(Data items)
----

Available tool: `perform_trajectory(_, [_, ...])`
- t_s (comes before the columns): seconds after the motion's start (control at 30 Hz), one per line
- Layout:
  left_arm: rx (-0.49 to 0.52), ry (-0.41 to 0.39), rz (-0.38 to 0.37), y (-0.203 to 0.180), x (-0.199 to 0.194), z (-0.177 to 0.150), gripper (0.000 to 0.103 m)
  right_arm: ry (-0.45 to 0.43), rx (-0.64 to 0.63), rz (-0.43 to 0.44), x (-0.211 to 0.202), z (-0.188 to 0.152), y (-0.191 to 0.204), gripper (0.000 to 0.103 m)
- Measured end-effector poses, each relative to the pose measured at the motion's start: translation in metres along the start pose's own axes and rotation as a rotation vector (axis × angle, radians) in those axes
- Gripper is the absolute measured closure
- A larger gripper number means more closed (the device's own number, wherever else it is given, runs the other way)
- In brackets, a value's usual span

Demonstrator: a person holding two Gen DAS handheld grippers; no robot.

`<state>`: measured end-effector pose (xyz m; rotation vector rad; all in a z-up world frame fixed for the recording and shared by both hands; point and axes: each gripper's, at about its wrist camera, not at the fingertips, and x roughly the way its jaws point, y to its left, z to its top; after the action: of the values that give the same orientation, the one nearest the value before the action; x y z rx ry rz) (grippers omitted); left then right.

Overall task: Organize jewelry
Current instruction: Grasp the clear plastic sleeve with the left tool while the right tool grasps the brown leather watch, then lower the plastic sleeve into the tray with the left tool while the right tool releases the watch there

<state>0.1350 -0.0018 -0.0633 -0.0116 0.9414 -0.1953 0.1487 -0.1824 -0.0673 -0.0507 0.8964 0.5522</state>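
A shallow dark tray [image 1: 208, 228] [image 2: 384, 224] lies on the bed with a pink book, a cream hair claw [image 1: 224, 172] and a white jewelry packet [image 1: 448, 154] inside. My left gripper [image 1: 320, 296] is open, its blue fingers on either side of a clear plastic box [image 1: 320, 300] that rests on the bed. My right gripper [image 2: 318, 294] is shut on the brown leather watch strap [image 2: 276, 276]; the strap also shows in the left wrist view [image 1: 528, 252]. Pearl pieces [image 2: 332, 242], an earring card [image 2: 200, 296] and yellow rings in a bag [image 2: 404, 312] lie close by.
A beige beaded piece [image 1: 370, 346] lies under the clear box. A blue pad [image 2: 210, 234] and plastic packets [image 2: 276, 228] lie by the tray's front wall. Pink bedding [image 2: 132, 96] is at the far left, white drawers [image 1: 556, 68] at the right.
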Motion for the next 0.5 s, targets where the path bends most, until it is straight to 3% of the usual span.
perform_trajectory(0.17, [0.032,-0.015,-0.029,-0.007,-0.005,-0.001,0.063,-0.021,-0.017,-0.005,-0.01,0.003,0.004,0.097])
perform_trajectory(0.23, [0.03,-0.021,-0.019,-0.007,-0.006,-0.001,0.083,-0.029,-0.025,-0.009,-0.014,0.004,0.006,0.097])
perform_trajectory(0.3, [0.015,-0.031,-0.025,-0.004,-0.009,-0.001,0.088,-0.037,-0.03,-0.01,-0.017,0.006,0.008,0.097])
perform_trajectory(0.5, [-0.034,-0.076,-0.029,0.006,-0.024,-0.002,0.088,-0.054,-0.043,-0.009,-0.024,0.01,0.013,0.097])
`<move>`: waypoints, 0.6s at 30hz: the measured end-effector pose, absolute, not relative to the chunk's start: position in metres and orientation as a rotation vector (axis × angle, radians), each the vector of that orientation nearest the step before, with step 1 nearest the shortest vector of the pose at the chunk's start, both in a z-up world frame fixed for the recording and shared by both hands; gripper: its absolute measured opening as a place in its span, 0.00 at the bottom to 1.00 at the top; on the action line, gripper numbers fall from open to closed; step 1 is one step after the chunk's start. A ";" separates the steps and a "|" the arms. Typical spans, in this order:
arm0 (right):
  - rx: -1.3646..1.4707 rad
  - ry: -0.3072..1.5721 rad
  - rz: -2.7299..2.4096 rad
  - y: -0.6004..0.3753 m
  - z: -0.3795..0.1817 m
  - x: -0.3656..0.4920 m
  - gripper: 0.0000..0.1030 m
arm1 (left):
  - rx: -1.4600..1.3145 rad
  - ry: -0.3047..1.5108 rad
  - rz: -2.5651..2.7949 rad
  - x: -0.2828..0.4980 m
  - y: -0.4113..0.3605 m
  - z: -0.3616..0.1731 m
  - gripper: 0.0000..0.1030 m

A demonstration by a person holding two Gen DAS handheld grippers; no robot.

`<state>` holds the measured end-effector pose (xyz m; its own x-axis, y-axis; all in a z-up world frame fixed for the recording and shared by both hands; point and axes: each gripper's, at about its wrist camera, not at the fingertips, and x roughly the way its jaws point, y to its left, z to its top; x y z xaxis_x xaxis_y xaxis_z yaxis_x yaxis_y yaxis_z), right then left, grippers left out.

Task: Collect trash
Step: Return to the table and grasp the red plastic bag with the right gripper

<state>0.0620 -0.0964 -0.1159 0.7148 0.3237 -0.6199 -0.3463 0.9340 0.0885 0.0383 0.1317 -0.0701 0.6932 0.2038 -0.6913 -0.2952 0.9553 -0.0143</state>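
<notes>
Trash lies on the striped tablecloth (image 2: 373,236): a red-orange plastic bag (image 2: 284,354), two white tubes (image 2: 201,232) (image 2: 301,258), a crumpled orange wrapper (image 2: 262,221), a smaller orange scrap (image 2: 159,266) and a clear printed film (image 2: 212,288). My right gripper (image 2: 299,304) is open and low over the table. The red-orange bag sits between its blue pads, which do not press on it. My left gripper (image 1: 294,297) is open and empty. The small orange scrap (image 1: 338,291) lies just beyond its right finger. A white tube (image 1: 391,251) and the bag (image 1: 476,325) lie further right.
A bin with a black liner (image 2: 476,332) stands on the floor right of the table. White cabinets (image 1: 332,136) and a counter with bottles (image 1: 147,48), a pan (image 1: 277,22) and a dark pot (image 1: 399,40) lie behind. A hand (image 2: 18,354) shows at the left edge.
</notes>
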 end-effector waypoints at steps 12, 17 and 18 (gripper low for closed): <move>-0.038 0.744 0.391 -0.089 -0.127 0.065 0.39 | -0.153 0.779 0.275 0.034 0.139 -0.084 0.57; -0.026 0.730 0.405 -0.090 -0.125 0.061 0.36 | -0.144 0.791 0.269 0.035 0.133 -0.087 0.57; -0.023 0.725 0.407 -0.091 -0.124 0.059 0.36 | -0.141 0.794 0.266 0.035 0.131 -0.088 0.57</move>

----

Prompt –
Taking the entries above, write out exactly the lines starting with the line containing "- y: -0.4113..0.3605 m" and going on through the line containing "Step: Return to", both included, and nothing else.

Written response –
  - y: -0.4113..0.3605 m
  - z: -0.3616..0.1731 m
  - gripper: 0.0000..0.1030 m

A demonstration by a person holding two Gen DAS handheld grippers; no robot.

`<state>` holds the measured end-effector pose (xyz m; its own x-axis, y-axis; all in a z-up world frame fixed for the recording and shared by both hands; point and axes: each gripper's, at about its wrist camera, not at the fingertips, and x roughly the way its jaws point, y to its left, z to its top; x y z xaxis_x xaxis_y xaxis_z yaxis_x yaxis_y yaxis_z), right then left, grippers left out.

Task: Collect trash
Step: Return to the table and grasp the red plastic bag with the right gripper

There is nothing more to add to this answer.